» **TASK INSTRUCTIONS**: Beginning with the line that has "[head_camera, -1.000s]" and ending with the line that has "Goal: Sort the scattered", retype the entries below exactly, except for the pictures.

(Source data)
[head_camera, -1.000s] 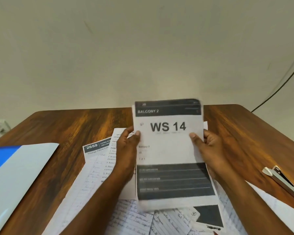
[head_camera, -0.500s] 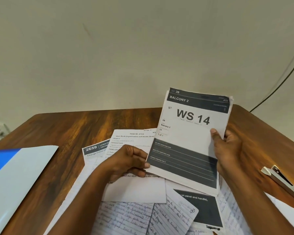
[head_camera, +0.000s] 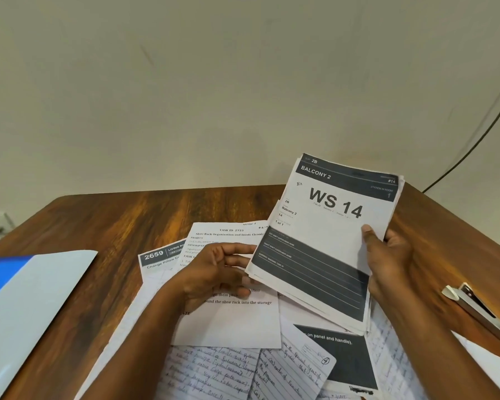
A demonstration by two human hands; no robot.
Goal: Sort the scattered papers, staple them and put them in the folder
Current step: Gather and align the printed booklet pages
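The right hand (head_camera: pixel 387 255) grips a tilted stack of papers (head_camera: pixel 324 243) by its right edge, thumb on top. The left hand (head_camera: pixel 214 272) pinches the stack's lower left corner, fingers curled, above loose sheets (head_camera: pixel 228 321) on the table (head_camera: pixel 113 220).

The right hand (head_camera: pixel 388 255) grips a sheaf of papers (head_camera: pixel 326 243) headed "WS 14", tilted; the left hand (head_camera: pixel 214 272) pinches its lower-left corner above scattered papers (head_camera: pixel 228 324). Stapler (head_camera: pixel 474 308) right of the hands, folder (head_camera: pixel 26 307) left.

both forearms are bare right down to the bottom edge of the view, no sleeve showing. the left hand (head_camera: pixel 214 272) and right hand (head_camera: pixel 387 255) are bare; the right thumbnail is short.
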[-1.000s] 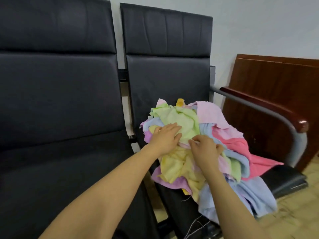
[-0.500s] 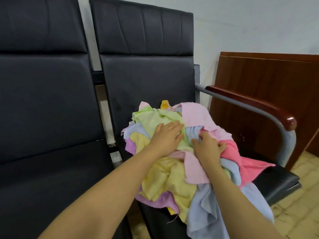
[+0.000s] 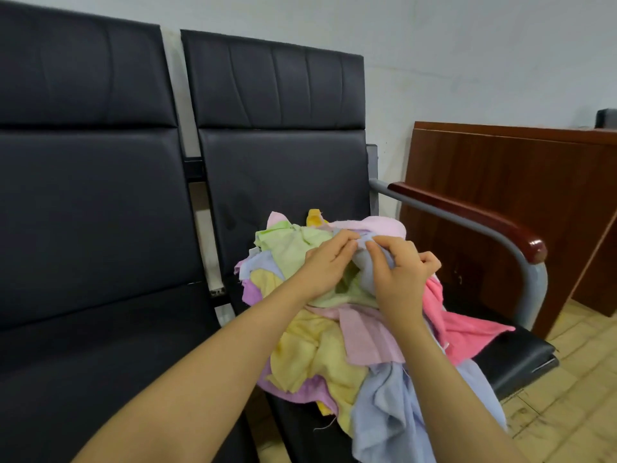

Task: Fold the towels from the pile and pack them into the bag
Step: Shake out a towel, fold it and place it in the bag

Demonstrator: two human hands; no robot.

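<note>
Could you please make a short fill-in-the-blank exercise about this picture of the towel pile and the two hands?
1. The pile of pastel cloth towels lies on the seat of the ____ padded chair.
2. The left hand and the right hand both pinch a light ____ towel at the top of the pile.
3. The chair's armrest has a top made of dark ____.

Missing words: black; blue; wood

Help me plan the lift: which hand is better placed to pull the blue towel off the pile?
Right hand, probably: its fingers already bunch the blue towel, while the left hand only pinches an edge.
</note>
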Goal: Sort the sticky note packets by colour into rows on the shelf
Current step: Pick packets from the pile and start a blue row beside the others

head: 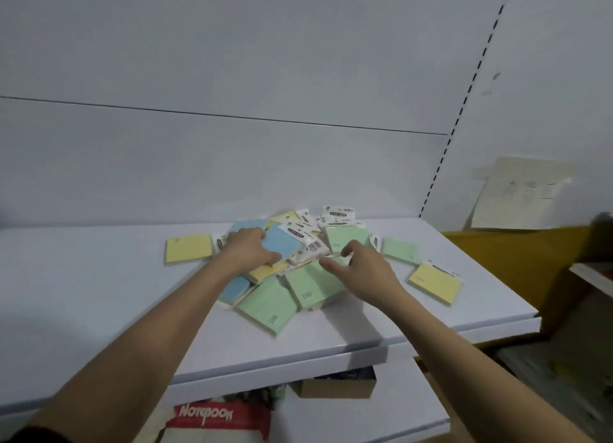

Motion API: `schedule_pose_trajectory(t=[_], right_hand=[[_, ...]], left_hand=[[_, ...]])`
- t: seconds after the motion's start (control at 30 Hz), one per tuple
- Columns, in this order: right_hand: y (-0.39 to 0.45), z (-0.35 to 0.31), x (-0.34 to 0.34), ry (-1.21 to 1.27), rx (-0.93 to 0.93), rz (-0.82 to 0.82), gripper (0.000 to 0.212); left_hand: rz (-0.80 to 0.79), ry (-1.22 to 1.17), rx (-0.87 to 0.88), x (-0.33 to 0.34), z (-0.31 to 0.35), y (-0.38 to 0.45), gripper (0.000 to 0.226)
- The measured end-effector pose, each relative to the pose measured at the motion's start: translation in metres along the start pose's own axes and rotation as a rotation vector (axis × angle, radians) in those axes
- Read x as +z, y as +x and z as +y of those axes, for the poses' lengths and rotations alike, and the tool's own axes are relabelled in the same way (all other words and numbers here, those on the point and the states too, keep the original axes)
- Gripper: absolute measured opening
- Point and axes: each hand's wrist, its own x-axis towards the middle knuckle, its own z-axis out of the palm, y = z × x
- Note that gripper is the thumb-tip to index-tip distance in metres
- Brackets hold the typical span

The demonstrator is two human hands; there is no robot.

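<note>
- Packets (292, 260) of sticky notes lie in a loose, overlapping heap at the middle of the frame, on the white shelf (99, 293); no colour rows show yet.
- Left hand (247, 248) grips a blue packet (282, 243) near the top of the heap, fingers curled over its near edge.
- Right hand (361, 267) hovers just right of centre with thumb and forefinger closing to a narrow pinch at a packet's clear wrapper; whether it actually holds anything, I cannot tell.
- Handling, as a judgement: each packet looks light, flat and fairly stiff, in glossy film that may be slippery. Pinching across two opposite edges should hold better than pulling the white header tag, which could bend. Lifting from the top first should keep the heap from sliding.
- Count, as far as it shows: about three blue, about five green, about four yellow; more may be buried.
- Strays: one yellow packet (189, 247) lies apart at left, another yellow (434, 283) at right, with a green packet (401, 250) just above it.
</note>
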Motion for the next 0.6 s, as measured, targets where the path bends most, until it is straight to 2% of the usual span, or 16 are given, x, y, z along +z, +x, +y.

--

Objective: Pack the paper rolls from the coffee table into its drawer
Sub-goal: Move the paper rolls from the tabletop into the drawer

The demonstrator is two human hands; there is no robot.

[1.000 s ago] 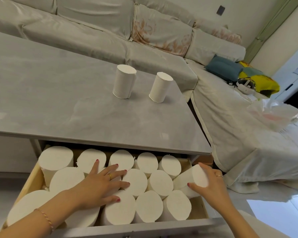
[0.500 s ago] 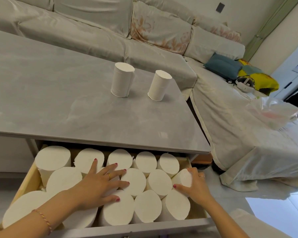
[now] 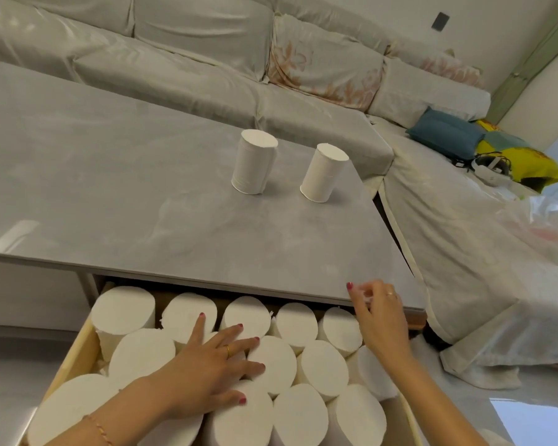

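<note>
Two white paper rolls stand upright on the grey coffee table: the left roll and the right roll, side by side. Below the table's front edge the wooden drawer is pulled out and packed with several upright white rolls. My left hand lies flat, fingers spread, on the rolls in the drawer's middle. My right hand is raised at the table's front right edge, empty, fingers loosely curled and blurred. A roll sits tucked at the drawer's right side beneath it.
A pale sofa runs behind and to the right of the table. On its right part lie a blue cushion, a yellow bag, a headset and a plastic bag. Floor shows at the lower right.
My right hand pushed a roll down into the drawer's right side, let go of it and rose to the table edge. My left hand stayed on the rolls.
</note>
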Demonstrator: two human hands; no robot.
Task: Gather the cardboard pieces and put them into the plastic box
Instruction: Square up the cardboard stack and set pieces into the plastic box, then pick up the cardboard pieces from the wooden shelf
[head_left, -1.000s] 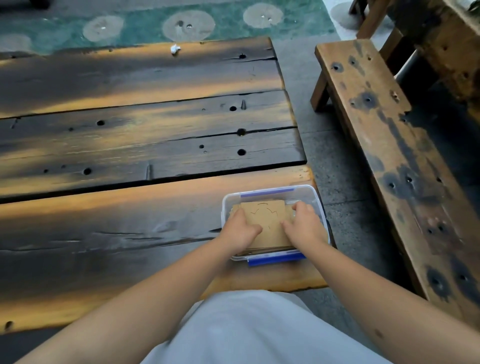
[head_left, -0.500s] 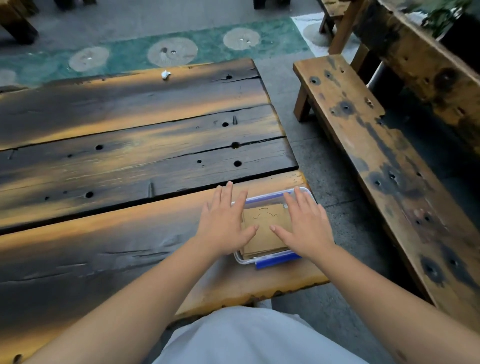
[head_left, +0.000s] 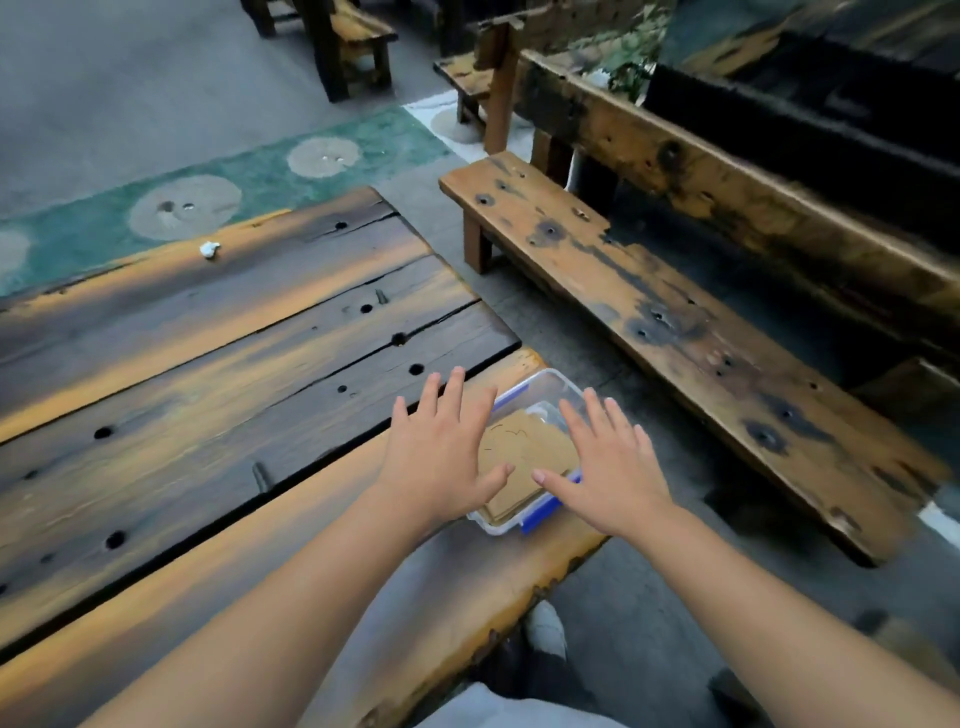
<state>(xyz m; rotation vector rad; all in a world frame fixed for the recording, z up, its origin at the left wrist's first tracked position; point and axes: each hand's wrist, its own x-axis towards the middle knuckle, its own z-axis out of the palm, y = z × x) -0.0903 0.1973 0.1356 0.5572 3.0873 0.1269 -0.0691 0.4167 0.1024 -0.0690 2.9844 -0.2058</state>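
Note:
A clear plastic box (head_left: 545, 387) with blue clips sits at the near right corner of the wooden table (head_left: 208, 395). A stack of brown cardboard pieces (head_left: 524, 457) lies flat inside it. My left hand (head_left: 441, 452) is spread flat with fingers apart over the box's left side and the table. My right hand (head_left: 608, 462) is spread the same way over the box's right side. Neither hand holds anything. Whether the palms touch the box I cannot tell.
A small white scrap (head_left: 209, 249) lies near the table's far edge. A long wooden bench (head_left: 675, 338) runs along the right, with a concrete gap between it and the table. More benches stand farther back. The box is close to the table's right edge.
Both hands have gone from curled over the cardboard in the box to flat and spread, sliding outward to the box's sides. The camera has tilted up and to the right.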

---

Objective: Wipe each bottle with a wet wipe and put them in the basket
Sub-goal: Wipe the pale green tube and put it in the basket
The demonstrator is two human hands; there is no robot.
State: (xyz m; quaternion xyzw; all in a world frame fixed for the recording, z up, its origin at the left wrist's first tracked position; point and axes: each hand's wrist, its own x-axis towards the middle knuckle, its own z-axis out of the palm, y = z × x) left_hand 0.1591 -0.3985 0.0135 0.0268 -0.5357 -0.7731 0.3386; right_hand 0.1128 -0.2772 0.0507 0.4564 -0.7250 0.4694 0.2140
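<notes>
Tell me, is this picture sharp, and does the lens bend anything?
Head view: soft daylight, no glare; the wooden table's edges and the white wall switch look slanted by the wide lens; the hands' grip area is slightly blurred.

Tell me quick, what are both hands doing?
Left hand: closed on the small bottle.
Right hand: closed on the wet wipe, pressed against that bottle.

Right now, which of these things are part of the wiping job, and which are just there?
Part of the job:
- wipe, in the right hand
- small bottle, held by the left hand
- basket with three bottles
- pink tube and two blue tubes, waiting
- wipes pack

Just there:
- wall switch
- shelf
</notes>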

» **REPLY**:
[head_camera, -1.000s] 
[head_camera, -0.500s] 
[head_camera, +0.000s] 
A demonstration by two human hands; no robot.
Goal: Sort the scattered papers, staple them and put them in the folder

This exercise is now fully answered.